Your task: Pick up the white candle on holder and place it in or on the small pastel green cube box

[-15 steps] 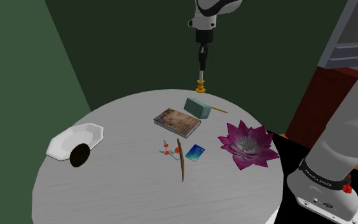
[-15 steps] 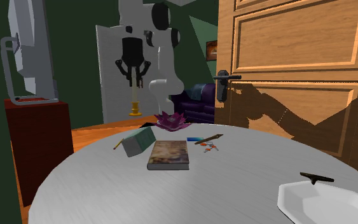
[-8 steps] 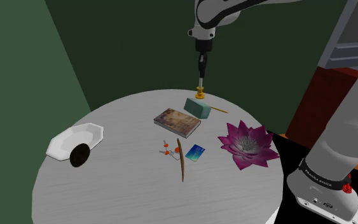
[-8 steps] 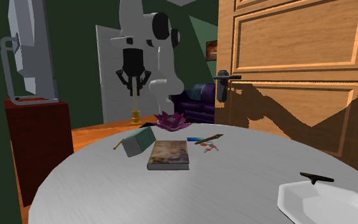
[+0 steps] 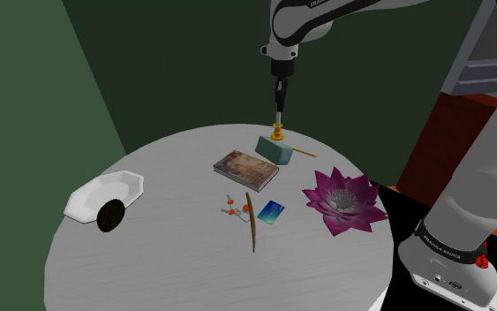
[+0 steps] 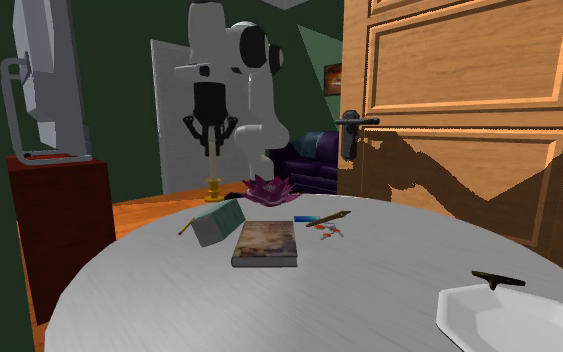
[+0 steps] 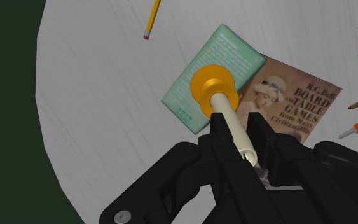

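i see gripper clamped on candle: slim cream-white stick, round golden-orange holder at its base, over pale green box.

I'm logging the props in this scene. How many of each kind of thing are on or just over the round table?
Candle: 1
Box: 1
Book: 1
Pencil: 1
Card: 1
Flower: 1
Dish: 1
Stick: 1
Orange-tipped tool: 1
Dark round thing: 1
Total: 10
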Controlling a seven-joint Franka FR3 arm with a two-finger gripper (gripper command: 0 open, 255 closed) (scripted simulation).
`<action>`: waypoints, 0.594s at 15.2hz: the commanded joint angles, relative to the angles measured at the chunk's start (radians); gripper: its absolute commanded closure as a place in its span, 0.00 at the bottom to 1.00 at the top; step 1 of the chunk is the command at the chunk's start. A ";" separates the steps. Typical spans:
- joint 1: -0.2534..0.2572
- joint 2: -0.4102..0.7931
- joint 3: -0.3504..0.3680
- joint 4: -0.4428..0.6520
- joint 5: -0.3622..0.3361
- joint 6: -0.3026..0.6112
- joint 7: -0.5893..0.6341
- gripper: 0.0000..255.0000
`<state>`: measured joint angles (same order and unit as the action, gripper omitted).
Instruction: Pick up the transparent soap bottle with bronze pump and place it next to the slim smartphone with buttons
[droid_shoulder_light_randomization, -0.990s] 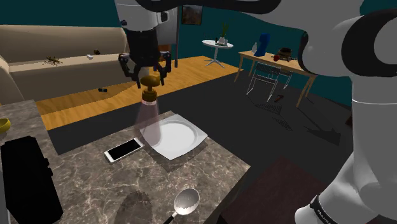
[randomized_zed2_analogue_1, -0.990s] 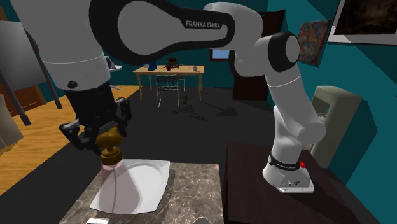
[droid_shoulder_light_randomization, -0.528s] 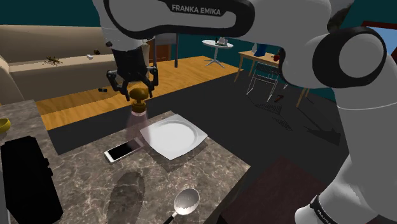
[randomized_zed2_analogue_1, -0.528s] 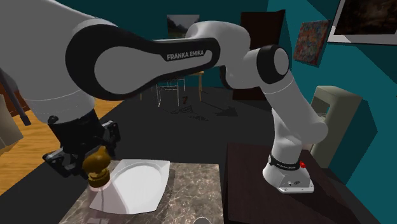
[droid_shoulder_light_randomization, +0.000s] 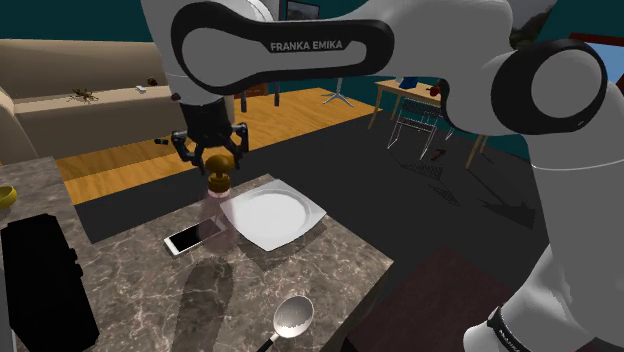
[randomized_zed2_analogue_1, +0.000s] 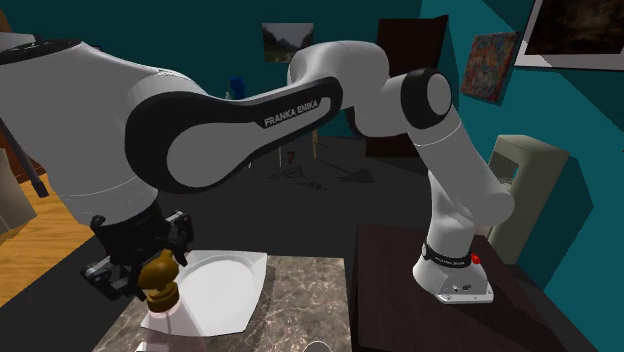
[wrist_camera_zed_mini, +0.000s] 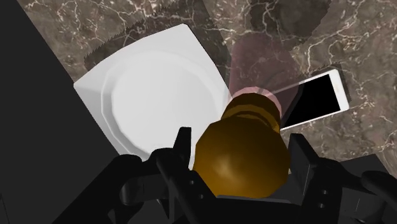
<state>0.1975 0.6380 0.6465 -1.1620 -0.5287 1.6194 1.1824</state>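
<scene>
The tool (droid_shoulder_light_randomization: 212, 163) pinches the bronze pump head of the soap bottle (droid_shoulder_light_randomization: 217, 203), one black finger pressed on each side of the rounded knob, as the wrist view shows plainly. The bottle hangs upright below it, its see-through, faintly pink body flaring out toward the base, low over the marbled worktop (droid_shoulder_light_randomization: 140, 290) in the gap between the smartphone (droid_shoulder_light_randomization: 194, 236) and the square white plate (droid_shoulder_light_randomization: 270, 213). Whether the base already touches the surface I cannot tell. The phone lies flat, screen up, with its nearer end just beside the bottle's foot. I judge the bottle light, with a thin, stiff wall, and the wide foot should let it stand steadily once released. The weak spot is the hold: the pump head is smooth, glossy and domed, so it could slide or twist between the fingers, letting the body swing. The narrower collar just under the knob looks the safer place to clamp, since the knob would catch above the fingers.
</scene>
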 joint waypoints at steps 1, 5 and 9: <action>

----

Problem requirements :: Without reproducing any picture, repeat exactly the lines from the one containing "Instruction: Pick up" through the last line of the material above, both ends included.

Solution for this exercise ::
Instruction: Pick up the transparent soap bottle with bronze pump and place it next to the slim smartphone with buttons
[droid_shoulder_light_randomization, -0.990s] 
[randomized_zed2_analogue_1, -0.990s] 
[droid_shoulder_light_randomization, -0.528s] 
[randomized_zed2_analogue_1, -0.528s] 
[droid_shoulder_light_randomization, +0.000s] 
[randomized_zed2_analogue_1, +0.000s] 
[wrist_camera_zed_mini, +0.000s] 
<state>0.1975 0.6380 0.6465 -1.1620 -0.5287 1.6194 1.1824</state>
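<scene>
The tool (droid_shoulder_light_randomization: 212, 163) pinches the bronze pump head of the soap bottle (droid_shoulder_light_randomization: 217, 203), one black finger pressed on each side of the rounded knob, as the wrist view shows plainly. The bottle hangs upright below it, its see-through, faintly pink body flaring out toward the base, low over the marbled worktop (droid_shoulder_light_randomization: 140, 290) in the gap between the smartphone (droid_shoulder_light_randomization: 194, 236) and the square white plate (droid_shoulder_light_randomization: 270, 213). Whether the base already touches the surface I cannot tell. The phone lies flat, screen up, with its nearer end just beside the bottle's foot. I judge the bottle light, with a thin, stiff wall, and the wide foot should let it stand steadily once released. The weak spot is the hold: the pump head is smooth, glossy and domed, so it could slide or twist between the fingers, letting the body swing. The narrower collar just under the knob looks the safer place to clamp, since the knob would catch above the fingers.
</scene>
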 joint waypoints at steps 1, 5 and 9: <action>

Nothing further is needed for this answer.